I’m at the worktable on the north wall stacking the slitted tarpaper squares that will go around the cabbage seedlings to discourage cutworms. The squares are much the worse for wear, and I’m not sure we have more tar paper in the storeroom. I look up at Stephen, who waits to carry one of the flats with its precious cargo. Esther places it in his hands, tells him, “Now, just watch where you put your feet on the way.”
“Esther, I never have dropped one.” He seldom calls her Mother, nor do Miriam’s children call her Mother.
I put a stack of tar-paper squares under my left arm and take up my cane. “I’ll walk up with you, Stephen.”
He smiles at me, leads the way, then pauses while I open the sliding glass door. We walk past the deck and the north wing of the house, then up the gentle slope to the garden. The grass is starred with dandelions and tiny, white English daisies. Stephen concentrates on keeping his load balanced. He doesn’t look up as he speaks. “Mary, I haven’t finished Treasure Island yet.”

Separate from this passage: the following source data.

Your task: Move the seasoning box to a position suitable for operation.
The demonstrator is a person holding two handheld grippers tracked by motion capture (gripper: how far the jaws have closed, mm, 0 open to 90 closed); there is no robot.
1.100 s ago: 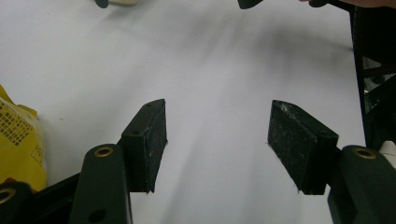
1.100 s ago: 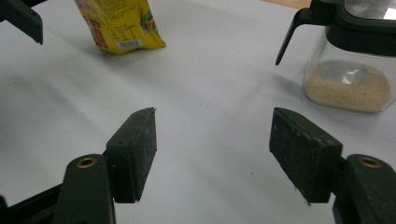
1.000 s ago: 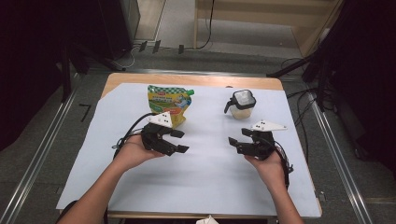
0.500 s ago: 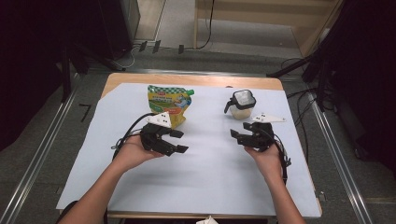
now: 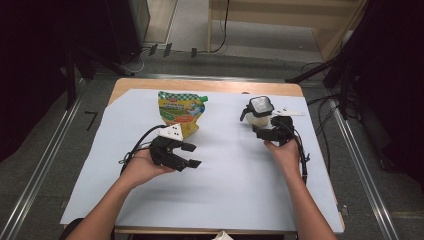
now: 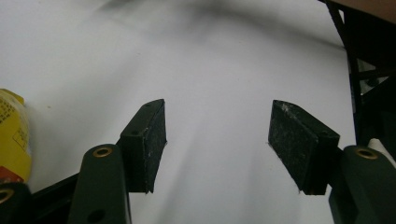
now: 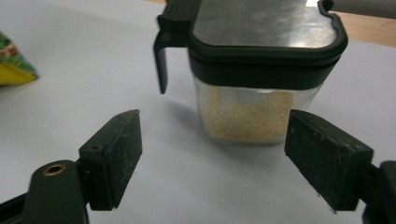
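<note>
- The right gripper (image 7: 212,140) is held just short of the jar (image 7: 259,70), jaws just opened wide, nothing gripped
- The left gripper (image 6: 217,140) is held open over the white sheet (image 6: 210,60), near the pouch (image 5: 181,113)

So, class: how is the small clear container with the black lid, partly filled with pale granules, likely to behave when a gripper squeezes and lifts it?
The small clear container with the black lid looks like rigid plastic, so it probably won't flex. It is only partly filled, so likely light. Its smooth walls may slip against the right gripper, whose open jaws have just been opening and don't touch it. The lid overhangs, which might catch a slide.
</note>
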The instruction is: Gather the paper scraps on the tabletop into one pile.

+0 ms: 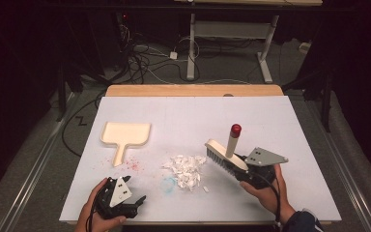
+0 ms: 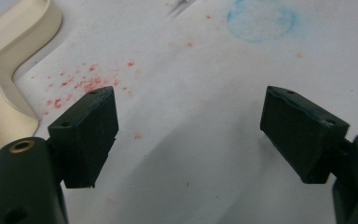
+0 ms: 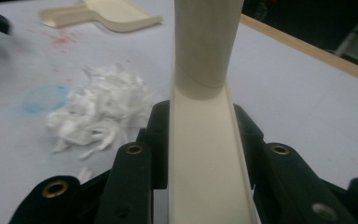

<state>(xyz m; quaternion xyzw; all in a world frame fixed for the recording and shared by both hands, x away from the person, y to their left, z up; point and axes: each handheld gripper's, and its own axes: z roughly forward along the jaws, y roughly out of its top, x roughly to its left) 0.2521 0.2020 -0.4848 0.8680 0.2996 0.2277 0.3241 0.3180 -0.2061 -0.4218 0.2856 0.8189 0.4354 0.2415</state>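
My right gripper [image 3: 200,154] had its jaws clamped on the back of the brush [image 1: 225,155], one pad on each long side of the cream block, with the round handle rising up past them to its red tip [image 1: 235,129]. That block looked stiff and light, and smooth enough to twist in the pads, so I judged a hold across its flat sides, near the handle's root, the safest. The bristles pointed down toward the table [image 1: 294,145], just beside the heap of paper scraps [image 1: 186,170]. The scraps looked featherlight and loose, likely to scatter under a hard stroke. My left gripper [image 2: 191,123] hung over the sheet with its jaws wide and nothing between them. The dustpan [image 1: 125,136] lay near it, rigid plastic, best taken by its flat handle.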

He’s slated to report on that book in school. “There’s no hurry, Stephen. Besides, I’ve given you quite a lot to read lately.”
His mouth tightens. “Miriam says I can’t read at night. It wastes candles.”
I am jarred by sudden anger at that. There are always enough candles for reading. I try to keep the anger out of my voice. “Well, you’ll just have to finish it when you can. Do you like it?”
He glances up at me, grinning. “Yes. It’s really exciting.”
And what more can a teacher ask? Yet I wonder how much of the world of Jim Hawkins makes sense to Stephen, who would find the world that existed only thirty years before he was bom incomprehensible. But so would Jim Hawkins.
A cascade of laughter distracts me. Little Mary and Jonathan are running toward us on their way to the greenhouse. Jonathan shouts in passing, “Hurry up, Stephen. They’re waiting for more seedlings.”
Stephen retorts, “I’ll get there when I get there!”
When we reach the garden, they are indeed waiting; that is, Miriam, Grace, and Enid. Isaac has been detailed to hoe chopped kelp into the soil at the east end of the garden, and little Rachel is ostensibly helping him. She looks around at me and grins, and her small, fair face reminds me, as it always does, of Rebecca. But there’s no pain in that reminder, perhaps because Rachel is so replete with life and laughter and the unaware innocence of all young things.